[Start of Attachment]

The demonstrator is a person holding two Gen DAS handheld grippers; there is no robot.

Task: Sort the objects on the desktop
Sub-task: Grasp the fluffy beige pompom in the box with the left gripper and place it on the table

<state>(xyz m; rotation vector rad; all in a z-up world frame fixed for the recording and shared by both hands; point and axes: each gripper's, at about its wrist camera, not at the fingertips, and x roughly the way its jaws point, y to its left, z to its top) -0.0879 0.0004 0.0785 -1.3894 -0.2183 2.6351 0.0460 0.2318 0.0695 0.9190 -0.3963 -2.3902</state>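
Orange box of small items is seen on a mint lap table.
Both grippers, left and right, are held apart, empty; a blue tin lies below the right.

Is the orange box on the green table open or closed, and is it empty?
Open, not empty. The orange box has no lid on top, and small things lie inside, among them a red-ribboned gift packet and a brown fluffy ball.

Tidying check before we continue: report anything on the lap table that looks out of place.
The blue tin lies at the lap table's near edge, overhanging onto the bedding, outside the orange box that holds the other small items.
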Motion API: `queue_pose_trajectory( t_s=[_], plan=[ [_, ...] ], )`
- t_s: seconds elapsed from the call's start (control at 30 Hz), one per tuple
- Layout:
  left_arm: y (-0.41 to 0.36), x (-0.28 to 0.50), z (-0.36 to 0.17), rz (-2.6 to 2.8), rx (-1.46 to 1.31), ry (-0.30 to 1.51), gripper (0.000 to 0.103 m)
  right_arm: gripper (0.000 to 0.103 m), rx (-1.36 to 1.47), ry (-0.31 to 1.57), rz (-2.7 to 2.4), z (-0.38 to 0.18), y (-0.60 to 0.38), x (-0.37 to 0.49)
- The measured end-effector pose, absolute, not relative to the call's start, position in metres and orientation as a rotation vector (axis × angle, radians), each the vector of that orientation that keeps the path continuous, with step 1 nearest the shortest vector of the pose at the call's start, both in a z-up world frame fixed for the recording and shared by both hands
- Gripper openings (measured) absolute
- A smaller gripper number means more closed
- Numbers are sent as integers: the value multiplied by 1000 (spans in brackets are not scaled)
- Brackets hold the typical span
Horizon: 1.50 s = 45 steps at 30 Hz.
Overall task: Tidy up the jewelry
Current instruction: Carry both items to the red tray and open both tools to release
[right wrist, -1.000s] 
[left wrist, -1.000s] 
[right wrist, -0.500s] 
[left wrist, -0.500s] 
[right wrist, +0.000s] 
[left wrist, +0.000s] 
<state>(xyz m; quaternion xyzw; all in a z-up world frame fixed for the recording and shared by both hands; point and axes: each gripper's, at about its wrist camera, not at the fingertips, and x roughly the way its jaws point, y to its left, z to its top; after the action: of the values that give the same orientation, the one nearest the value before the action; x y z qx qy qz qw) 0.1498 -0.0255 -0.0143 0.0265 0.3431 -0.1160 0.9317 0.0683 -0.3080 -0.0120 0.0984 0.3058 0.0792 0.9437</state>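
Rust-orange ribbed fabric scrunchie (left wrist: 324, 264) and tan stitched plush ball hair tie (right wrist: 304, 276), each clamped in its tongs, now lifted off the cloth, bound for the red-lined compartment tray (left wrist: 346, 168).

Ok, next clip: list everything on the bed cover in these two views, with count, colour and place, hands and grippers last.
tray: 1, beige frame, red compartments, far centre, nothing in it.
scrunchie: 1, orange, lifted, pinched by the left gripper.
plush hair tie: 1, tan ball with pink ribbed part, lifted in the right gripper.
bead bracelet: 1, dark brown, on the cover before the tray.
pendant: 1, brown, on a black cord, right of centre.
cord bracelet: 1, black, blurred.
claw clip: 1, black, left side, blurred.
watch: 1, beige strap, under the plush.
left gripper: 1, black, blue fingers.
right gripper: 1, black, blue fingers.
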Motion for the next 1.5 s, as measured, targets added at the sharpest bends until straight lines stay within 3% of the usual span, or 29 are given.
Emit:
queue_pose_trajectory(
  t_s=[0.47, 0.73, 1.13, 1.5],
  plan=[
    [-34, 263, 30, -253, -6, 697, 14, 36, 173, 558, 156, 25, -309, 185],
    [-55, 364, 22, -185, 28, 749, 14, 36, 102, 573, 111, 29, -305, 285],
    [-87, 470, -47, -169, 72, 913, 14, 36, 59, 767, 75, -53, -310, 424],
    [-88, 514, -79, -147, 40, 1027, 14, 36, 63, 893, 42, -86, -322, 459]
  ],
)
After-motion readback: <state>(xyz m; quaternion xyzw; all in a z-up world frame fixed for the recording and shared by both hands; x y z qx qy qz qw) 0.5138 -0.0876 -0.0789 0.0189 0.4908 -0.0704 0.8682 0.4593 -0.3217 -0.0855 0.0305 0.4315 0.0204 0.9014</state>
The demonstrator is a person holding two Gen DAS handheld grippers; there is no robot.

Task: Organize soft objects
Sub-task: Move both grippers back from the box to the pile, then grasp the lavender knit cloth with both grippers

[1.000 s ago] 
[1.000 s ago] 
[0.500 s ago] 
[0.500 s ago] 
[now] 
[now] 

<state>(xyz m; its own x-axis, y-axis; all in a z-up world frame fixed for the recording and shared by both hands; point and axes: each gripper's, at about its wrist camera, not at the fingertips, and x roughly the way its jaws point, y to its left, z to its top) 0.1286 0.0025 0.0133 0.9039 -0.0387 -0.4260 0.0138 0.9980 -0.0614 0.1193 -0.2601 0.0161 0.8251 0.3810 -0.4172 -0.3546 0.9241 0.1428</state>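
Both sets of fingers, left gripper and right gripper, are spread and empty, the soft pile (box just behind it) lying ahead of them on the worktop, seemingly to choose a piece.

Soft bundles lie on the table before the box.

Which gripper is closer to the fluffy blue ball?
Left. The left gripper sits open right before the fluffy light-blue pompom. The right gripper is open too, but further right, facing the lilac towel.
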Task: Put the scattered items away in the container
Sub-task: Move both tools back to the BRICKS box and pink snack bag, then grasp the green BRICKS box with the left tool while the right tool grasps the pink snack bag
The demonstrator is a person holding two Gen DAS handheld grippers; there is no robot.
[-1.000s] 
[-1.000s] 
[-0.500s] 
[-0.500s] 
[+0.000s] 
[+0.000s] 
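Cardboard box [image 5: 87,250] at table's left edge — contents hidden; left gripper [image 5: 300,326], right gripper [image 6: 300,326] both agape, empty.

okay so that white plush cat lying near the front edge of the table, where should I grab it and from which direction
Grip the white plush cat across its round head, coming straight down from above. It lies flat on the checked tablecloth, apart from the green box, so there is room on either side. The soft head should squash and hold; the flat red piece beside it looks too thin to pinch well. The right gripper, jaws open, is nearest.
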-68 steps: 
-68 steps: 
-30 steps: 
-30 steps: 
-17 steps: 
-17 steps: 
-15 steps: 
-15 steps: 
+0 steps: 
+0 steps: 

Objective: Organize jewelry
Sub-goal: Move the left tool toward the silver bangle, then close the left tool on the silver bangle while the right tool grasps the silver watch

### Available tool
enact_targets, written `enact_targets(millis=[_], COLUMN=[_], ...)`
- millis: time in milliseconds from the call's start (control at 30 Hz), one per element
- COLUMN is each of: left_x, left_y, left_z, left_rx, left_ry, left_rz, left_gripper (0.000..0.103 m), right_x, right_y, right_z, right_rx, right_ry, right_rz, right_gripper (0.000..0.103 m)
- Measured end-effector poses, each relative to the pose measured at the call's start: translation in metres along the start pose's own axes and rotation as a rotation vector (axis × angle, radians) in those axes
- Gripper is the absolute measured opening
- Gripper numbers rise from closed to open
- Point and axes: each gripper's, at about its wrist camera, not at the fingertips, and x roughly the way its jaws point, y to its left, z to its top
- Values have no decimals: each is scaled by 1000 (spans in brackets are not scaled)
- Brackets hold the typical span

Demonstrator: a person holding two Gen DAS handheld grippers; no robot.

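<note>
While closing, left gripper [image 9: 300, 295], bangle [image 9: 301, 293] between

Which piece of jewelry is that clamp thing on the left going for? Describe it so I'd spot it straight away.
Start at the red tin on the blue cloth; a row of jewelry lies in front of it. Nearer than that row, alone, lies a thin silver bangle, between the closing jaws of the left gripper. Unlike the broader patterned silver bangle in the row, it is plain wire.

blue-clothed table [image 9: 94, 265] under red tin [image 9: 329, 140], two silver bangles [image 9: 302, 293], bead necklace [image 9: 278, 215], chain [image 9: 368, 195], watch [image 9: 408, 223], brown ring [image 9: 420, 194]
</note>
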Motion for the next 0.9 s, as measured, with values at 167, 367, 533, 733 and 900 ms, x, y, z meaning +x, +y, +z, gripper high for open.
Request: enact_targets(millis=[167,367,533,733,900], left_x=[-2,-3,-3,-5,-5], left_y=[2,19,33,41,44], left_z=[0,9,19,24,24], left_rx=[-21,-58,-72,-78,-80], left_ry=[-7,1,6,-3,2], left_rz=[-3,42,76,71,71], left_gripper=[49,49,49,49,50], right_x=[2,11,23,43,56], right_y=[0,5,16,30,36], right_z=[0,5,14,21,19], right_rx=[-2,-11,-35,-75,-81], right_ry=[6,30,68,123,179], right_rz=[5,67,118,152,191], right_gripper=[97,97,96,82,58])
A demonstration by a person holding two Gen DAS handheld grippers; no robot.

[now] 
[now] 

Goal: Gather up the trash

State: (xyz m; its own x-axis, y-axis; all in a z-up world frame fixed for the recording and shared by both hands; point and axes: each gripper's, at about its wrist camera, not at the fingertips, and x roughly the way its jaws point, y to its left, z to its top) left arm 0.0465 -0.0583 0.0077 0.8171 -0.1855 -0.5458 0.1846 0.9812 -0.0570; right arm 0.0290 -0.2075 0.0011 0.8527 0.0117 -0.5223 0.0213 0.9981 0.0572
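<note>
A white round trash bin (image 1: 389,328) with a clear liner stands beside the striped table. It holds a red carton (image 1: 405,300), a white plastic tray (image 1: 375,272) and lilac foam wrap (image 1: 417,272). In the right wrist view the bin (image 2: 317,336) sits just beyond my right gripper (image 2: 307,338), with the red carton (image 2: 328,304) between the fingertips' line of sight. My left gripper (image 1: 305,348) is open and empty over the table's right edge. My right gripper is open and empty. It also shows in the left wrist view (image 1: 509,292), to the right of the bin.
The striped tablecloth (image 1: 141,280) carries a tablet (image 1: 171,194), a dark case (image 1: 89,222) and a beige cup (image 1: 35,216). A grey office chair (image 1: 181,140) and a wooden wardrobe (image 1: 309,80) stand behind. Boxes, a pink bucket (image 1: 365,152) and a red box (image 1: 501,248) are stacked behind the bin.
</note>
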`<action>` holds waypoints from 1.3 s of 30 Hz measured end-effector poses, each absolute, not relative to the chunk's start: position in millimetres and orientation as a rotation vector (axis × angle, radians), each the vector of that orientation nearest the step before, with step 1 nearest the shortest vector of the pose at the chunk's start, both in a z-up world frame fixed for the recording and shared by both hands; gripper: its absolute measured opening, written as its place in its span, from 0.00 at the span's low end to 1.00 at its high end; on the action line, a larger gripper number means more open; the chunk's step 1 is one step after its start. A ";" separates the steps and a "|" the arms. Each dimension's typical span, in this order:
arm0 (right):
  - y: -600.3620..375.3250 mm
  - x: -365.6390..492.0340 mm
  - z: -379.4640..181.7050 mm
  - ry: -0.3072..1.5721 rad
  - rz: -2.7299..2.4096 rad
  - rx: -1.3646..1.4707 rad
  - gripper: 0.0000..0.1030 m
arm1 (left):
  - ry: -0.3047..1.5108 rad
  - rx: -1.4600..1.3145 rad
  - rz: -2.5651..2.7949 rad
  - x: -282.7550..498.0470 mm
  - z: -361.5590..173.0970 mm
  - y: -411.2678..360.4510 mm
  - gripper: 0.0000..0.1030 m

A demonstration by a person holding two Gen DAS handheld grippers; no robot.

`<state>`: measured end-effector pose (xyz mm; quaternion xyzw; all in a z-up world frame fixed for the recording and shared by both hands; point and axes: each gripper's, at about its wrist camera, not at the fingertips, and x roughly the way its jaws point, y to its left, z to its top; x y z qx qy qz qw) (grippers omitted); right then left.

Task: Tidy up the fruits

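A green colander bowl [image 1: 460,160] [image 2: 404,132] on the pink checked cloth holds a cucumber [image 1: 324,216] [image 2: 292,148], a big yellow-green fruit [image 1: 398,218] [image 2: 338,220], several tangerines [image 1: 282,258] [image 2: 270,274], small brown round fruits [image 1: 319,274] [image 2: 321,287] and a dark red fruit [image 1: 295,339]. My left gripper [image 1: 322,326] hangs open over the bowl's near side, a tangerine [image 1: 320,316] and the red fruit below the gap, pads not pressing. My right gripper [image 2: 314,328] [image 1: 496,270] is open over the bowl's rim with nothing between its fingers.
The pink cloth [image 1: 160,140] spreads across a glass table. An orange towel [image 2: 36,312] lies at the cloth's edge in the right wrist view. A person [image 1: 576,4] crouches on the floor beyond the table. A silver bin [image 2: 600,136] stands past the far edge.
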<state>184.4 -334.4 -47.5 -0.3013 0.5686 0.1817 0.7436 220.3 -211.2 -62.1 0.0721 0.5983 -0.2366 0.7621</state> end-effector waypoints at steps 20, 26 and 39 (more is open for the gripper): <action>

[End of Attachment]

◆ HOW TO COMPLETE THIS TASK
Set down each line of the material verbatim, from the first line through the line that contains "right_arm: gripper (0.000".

◆ TASK OUTPUT
The demonstrator is a person holding two Gen DAS handheld grippers; there is no robot.

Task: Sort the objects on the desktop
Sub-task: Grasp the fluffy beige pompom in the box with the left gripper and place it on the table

<state>(xyz m; rotation vector rad; all in a z-up world frame fixed for the recording and shared by both hands; point and axes: each gripper's, at about its wrist camera, not at the fingertips, and x roughly the way its jaws point, y to its left, z to its top) -0.0879 0.0004 0.0785 -1.3894 -0.2183 2.6351 0.0460 0.2318 0.0695 0.9190 -0.3963 -2.3902</state>
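Orange box of small items is seen on a mint lap table.
Both grippers, left and right, are held apart, empty; a blue tin lies below the right.

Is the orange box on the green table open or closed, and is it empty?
Open, not empty. The orange box has no lid on top, and small things lie inside, among them a red-ribboned gift packet and a brown fluffy ball.

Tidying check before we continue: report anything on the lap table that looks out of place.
The blue tin lies at the lap table's near edge, overhanging onto the bedding, outside the orange box that holds the other small items.
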Motion API: `queue_pose_trajectory( t_s=[_], plan=[ [_, ...] ], )`
- t_s: seconds elapsed from the call's start (control at 30 Hz), one per tuple
- Layout:
  left_arm: y (-0.41 to 0.36), x (-0.28 to 0.50), z (-0.36 to 0.17), rz (-2.6 to 2.8), rx (-1.46 to 1.31), ry (-0.30 to 1.51), gripper (0.000 to 0.103 m)
  right_arm: gripper (0.000 to 0.103 m), rx (-1.36 to 1.47), ry (-0.31 to 1.57), rz (-2.7 to 2.4), z (-0.38 to 0.18), y (-0.60 to 0.38), x (-0.37 to 0.49)

The answer stands, and there is nothing more to add.